From the data below, repeat exactly the lines from the line with "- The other" to the line with "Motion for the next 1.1", both included.

Items listed in a dataset
----------------------------------------
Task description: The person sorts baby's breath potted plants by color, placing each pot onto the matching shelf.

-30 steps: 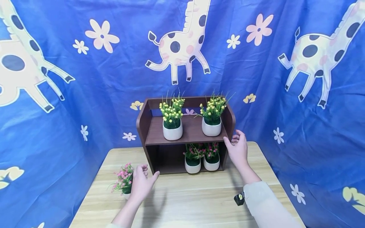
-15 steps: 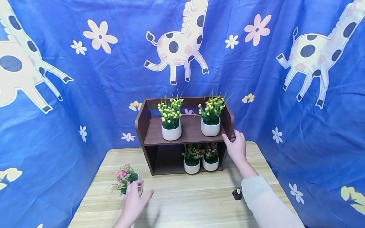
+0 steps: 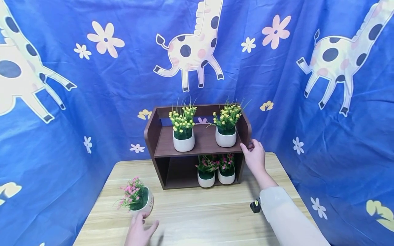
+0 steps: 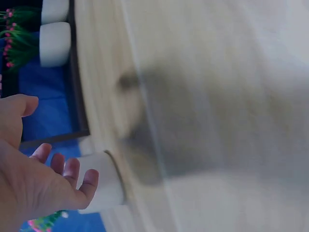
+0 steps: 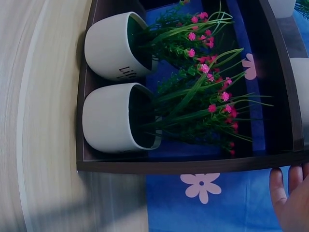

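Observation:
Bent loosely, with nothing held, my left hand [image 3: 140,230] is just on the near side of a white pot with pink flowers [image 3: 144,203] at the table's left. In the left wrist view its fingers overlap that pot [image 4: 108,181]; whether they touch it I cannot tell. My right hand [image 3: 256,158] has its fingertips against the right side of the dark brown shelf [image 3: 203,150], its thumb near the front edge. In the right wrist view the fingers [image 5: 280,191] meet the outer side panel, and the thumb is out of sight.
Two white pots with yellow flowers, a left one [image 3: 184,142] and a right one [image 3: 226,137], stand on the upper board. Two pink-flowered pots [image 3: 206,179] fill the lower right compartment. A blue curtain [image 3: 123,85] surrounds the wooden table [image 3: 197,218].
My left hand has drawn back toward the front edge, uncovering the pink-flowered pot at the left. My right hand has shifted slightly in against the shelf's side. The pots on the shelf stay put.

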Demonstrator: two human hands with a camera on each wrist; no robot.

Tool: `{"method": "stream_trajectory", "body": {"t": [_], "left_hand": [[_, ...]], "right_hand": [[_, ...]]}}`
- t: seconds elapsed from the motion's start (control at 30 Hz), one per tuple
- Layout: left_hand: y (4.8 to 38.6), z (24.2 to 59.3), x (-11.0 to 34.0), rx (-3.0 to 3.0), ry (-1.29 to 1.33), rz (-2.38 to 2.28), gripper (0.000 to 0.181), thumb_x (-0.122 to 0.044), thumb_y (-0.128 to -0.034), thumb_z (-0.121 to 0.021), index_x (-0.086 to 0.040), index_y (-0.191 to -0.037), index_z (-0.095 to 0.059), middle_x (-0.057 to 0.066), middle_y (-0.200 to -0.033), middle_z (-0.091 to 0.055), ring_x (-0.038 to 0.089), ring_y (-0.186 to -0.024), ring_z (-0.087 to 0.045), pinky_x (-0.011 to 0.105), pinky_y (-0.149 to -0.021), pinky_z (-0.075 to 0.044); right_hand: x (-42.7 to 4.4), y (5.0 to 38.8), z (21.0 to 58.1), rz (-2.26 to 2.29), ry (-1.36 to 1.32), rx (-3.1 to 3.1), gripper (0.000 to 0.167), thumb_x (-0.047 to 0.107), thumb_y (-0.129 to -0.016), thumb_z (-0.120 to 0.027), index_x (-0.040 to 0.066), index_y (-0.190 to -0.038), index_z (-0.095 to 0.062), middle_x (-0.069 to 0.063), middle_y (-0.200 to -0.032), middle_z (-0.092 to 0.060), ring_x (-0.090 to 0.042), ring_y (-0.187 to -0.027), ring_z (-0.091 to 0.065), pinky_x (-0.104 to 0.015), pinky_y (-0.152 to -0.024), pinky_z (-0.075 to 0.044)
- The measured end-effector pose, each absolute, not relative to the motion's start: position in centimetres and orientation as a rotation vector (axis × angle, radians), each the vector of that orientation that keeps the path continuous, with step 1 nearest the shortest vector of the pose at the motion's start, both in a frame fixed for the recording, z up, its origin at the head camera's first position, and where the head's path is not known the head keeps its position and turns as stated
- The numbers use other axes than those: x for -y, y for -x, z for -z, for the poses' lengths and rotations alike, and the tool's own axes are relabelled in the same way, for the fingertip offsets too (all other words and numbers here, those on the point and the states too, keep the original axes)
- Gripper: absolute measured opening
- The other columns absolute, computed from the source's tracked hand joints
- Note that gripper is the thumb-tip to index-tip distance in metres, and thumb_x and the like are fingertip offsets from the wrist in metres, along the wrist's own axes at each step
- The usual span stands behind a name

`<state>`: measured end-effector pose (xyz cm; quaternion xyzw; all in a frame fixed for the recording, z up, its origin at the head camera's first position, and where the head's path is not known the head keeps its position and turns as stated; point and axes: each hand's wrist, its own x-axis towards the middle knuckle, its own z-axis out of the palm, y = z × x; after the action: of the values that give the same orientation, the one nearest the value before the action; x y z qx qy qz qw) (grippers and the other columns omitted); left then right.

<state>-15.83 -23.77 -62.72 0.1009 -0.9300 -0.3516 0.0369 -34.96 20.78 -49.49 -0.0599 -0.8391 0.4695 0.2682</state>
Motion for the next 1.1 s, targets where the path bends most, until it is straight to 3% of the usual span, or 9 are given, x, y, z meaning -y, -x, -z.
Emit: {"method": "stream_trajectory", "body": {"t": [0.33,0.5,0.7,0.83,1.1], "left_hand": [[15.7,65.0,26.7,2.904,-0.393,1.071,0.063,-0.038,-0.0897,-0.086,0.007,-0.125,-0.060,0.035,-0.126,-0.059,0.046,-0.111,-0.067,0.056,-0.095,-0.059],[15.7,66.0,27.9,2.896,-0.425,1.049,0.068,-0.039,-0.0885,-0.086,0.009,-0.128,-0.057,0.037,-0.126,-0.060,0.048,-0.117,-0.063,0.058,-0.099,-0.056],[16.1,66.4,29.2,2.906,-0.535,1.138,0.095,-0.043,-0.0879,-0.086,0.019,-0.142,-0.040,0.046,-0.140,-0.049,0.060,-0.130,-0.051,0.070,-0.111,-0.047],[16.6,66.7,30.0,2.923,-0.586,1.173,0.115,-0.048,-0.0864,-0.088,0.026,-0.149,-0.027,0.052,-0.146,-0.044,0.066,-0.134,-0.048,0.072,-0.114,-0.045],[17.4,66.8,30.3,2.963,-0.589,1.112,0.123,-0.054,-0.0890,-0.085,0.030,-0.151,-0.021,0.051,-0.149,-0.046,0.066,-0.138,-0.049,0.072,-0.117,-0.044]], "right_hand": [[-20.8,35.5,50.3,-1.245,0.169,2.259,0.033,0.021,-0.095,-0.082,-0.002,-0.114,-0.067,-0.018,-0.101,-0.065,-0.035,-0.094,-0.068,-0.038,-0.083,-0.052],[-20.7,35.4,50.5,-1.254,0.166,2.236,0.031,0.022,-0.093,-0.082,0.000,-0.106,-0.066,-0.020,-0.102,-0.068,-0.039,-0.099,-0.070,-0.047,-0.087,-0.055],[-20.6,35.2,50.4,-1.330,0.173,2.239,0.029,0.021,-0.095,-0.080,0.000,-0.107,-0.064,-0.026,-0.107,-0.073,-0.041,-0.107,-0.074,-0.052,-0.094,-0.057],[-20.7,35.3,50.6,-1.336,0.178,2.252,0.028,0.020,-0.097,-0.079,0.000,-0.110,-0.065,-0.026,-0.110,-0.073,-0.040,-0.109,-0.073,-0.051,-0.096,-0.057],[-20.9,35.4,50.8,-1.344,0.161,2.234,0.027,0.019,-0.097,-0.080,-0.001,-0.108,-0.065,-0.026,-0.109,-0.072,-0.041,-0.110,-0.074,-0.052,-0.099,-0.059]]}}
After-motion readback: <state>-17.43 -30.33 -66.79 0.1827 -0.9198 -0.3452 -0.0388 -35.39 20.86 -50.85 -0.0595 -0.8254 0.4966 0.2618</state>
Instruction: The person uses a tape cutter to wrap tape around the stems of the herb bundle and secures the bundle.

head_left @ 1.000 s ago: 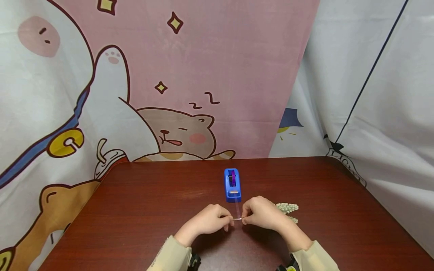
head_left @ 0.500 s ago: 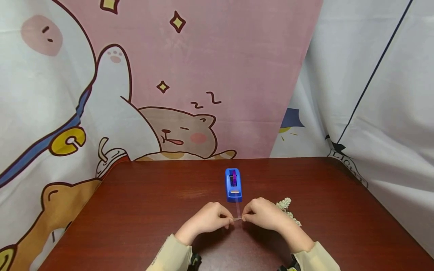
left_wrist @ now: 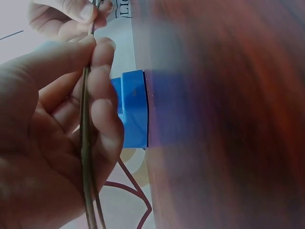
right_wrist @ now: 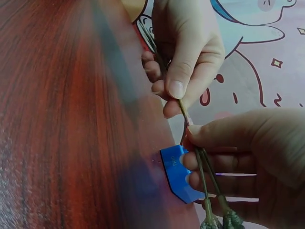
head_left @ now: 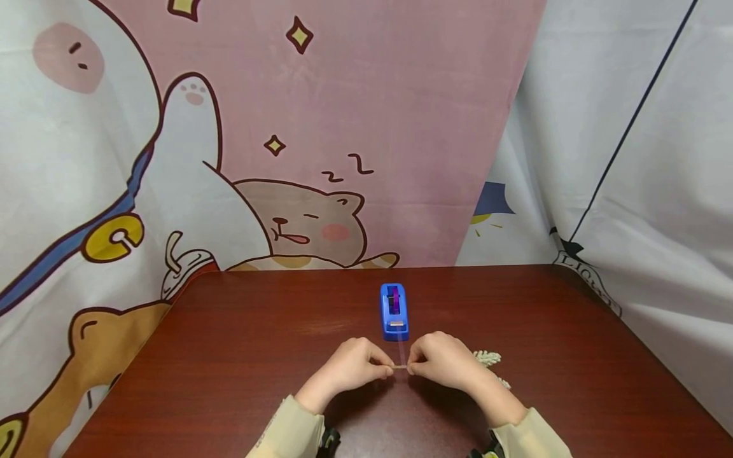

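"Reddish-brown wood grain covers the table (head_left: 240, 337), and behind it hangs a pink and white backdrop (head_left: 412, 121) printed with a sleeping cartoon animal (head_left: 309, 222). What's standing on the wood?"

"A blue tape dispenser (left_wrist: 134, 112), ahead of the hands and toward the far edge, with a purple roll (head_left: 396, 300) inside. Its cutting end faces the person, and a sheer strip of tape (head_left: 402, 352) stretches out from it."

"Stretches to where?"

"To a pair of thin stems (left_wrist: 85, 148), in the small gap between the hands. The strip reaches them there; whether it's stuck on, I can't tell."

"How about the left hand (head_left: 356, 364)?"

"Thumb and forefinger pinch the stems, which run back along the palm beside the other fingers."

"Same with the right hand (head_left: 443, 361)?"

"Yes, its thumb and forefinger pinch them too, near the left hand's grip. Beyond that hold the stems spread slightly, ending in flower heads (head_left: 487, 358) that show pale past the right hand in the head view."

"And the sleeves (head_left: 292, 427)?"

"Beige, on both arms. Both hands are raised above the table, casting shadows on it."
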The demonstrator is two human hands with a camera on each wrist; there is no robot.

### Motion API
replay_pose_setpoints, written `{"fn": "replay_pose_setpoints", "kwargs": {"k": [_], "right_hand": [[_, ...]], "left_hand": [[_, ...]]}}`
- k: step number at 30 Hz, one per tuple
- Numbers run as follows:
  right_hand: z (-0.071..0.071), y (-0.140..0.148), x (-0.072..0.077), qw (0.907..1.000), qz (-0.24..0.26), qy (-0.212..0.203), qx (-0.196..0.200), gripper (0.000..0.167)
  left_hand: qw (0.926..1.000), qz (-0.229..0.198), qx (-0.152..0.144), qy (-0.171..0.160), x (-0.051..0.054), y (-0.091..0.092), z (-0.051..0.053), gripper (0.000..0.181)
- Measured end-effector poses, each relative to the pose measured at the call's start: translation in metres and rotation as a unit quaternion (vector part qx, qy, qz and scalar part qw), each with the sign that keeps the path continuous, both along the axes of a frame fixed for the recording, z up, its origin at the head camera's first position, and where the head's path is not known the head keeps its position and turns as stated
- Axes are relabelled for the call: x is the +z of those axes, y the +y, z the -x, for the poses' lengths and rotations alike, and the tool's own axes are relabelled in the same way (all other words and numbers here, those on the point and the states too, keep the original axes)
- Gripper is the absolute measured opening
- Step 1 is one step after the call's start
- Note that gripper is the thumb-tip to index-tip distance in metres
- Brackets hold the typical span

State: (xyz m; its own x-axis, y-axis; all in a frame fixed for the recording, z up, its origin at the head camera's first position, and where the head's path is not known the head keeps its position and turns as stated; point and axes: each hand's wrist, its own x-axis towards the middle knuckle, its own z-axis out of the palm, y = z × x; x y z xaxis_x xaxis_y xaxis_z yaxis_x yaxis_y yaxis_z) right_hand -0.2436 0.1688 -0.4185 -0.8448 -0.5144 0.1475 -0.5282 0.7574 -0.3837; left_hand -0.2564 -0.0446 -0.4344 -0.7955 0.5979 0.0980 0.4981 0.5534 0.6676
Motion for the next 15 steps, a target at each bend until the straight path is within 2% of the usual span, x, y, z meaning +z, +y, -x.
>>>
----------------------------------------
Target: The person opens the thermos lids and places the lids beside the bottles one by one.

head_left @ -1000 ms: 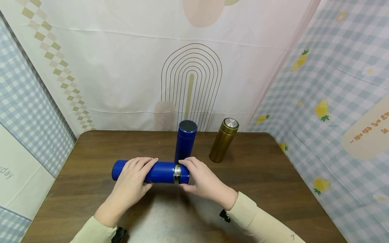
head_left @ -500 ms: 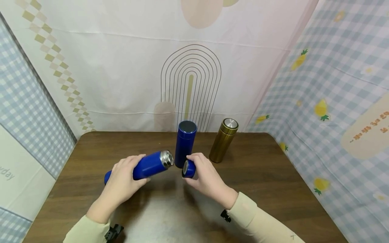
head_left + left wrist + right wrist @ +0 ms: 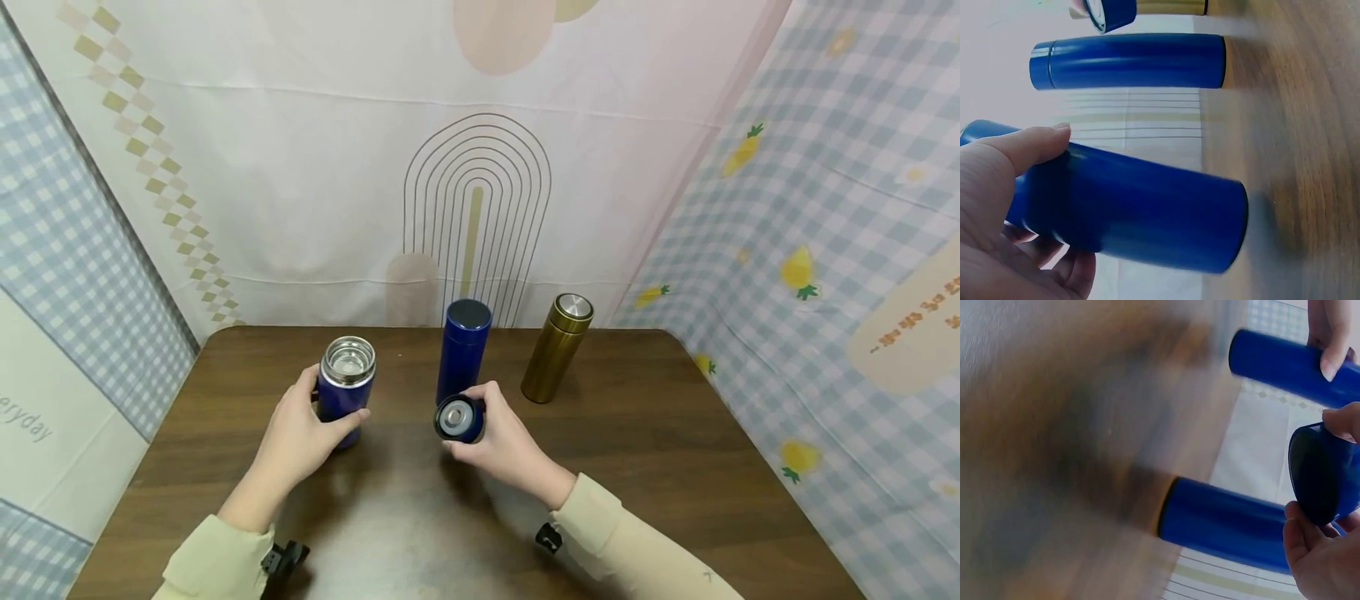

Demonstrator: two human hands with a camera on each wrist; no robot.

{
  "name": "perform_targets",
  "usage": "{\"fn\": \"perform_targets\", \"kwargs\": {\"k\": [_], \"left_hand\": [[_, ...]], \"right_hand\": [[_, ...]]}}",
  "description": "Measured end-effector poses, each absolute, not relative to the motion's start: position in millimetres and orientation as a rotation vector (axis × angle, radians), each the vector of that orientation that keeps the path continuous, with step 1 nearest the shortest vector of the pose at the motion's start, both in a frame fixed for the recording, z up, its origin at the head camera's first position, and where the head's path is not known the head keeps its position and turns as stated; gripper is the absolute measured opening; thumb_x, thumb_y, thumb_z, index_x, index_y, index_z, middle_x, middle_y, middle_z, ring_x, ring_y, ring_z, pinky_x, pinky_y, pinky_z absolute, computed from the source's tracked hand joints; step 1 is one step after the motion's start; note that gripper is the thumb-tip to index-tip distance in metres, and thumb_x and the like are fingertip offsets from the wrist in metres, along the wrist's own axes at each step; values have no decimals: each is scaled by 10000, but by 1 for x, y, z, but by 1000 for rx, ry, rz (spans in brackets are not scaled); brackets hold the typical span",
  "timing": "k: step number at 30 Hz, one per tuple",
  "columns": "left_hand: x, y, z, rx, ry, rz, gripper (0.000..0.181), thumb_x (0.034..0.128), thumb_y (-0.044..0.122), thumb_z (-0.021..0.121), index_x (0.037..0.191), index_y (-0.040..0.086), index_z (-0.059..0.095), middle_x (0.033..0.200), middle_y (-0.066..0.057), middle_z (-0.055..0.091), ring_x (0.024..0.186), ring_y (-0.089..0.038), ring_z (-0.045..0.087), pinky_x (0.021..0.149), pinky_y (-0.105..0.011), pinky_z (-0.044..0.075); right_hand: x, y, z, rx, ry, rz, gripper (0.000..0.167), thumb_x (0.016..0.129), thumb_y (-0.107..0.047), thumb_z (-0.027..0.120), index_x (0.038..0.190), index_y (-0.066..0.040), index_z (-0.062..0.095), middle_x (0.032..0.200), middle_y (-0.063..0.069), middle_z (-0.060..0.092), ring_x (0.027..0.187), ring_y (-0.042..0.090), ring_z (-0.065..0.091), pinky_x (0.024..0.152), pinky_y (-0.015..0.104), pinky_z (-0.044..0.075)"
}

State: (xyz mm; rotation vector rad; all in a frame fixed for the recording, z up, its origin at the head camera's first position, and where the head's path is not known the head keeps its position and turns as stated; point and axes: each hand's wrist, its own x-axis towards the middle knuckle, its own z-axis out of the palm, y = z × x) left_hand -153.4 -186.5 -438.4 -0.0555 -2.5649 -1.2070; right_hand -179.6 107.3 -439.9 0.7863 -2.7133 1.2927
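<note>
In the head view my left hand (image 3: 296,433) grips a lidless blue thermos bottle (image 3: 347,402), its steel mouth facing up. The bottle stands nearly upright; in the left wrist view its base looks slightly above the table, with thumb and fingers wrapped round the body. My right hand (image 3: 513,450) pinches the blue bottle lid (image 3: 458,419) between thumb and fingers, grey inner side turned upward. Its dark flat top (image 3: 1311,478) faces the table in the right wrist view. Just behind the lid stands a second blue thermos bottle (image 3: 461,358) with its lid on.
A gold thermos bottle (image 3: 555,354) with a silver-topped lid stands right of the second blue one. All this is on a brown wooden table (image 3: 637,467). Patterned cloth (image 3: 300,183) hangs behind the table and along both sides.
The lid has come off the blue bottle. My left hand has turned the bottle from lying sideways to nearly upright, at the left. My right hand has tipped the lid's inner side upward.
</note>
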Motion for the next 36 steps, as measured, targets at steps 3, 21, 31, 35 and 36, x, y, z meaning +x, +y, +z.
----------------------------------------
Response —
- The other columns absolute, computed from the source's tracked hand joints
- Note that gripper is the thumb-tip to index-tip distance in metres, and thumb_x and the like are fingertip offsets from the wrist in metres, along the wrist's own axes at each step
- The usual span stands behind a name

`<state>`: measured end-effector pose (xyz cm; quaternion xyzw; all in a frame fixed for the recording, z up, its origin at the head camera's first position, and where the head's path is not known the head keeps its position and turns as stated; point and axes: each hand's wrist, its own x-axis towards the middle knuckle, its own z-axis out of the palm, y = z × x; after the action: of the values that give the same orientation, the one nearest the value before the action; x y z qx qy qz qw) (grippers and the other columns omitted); left then right.

<state>-15.83 -23.77 -62.72 0.1009 -0.9300 -0.3516 0.0369 -34.96 20.78 -49.49 -0.0599 -0.8391 0.4695 0.2682</state>
Motion for the next 1.1 s, targets where the path bends most, until it is straight to 3% of the usual span, or 9 are given, x, y, z meaning -y, -x, -z.

Nothing more will be written for this answer.